The Distilled Spirits Council, which dedicated $4.23 million to federal lobbying in 2019, pushed lawmakers to waive typical federal excise taxes on alcohol for distillers who shifted their facilities to produce hand sanitizer during the coronavirus shortage. For brewers and distillers grappling with diminished demand for their products due to coronavirus restrictions, this reprieve from excise taxes, which amounted to nearly $10 billion in 2017, will be a huge help.

Anticipate Vulnerabilities Before You Seek Help.

In the coronavirus pandemic, we have also learned that even the most effective government affairs and public relations efforts can’t solve policy problems if an organization is fundamentally at-odds with lawmakers on important issues. And worse, if they’re unprepared or unable to remedy those differences, they can be caught flat-footed in an emergency.

We saw this clearly with the federal response to the cruise industry, whose executives had been among the most outspoken about their desire for aid in the coronavirus legislative package. While President Donald Trump heaped praise upon the industry in his daily coronavirus press conferences, bipartisan opposition emerged, with lawmakers from both parties expressing frustration that cruise companies were demanding a bailout from American taxpayers while maintaining their headquarters in countries like Panama, Liberia, and Bermuda to avoid U.S. taxes and regulations. Many lawmakers felt that extending relief to organizations with such practices would be unfair to industries who paid U.S. taxes and lived under U.S. laws and regulations. This skepticism left cruise companies seemingly unprepared to make the case for support in the stimulus package.

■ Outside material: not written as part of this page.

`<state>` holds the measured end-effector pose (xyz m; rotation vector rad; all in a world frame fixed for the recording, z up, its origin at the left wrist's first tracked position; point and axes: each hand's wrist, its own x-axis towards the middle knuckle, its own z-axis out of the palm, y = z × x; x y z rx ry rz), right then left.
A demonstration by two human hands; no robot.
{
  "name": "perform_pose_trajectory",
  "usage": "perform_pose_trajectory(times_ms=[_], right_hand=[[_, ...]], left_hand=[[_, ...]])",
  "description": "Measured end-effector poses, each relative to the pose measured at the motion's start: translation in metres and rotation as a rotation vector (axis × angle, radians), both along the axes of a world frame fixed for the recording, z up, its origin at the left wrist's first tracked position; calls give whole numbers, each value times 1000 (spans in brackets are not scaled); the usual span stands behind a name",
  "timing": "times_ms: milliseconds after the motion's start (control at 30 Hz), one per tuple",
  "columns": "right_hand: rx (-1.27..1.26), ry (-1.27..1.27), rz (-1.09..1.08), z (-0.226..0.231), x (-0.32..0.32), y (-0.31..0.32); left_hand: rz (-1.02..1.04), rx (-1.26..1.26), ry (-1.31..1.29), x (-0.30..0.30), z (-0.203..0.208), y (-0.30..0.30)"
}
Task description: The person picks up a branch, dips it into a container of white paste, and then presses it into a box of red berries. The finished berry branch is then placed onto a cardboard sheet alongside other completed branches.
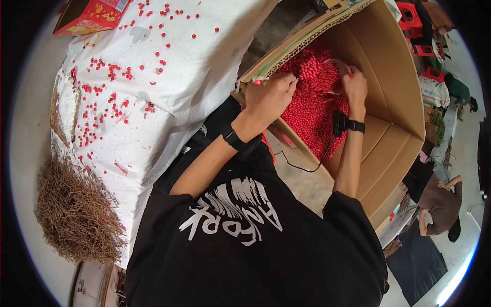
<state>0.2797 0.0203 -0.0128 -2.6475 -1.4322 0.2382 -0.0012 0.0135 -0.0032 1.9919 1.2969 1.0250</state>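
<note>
Red berries: a deep heap fills the lower part of the carton, with a denser mound of them rising between the two hands.
Clear plastic: a see-through edge shows at the mound's right side, against the right hand.
Right hand: this hand is above the berries inside the carton, fingers bent and closed on the clear plastic.
Left hand: this hand is at the carton's near left edge, fingers curled in with the tips close together; what they pinch, if anything, is too small to tell.
Wrists: a dark band on the left, another on the right, with a small black device beside the right one and a thin black cord below.
Carton: brown cardboard, flaps spread.
Tabletop: left of the carton, under white cloth, strewn with loose berries.
Tabletop's edge: a tangle of brown twigs near, a red printed box far.
Far right: a co-worker in brown, bent over.
</note>
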Motion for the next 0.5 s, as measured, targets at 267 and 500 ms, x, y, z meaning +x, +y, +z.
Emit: perform_pose_trajectory(times_ms=[267, 500], right_hand=[[-11, 684, 202, -188, 48, -72], [-66, 1216, -114, -136, 23, -122]], left_hand=[[11, 31, 3, 3, 2, -2], [23, 50, -12, 1, 0, -2]])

The denial of aid stood in stark contrast to the airlines, who faced demands from House Democrats to accept aggressive carbon emission reductions if they wanted aid. Airlines had launched large-scale awareness campaigns prior to the coronavirus about their efforts to cut emissions. Anticipating this vulnerability helped them keep these demands from becoming a part of the recovery legislation. cruise companies have made no such promises to the public.

The Bottom Line

Consistent investments in government relations matter. Companies and coalitions who prioritize these efforts not only accomplish long-term policy aims but also remain poised to tackle new challenges as they arise. And public affairs professionals must anticipate potential roadblocks to policy goals and find ways to navigate around them, especially in times of crisis.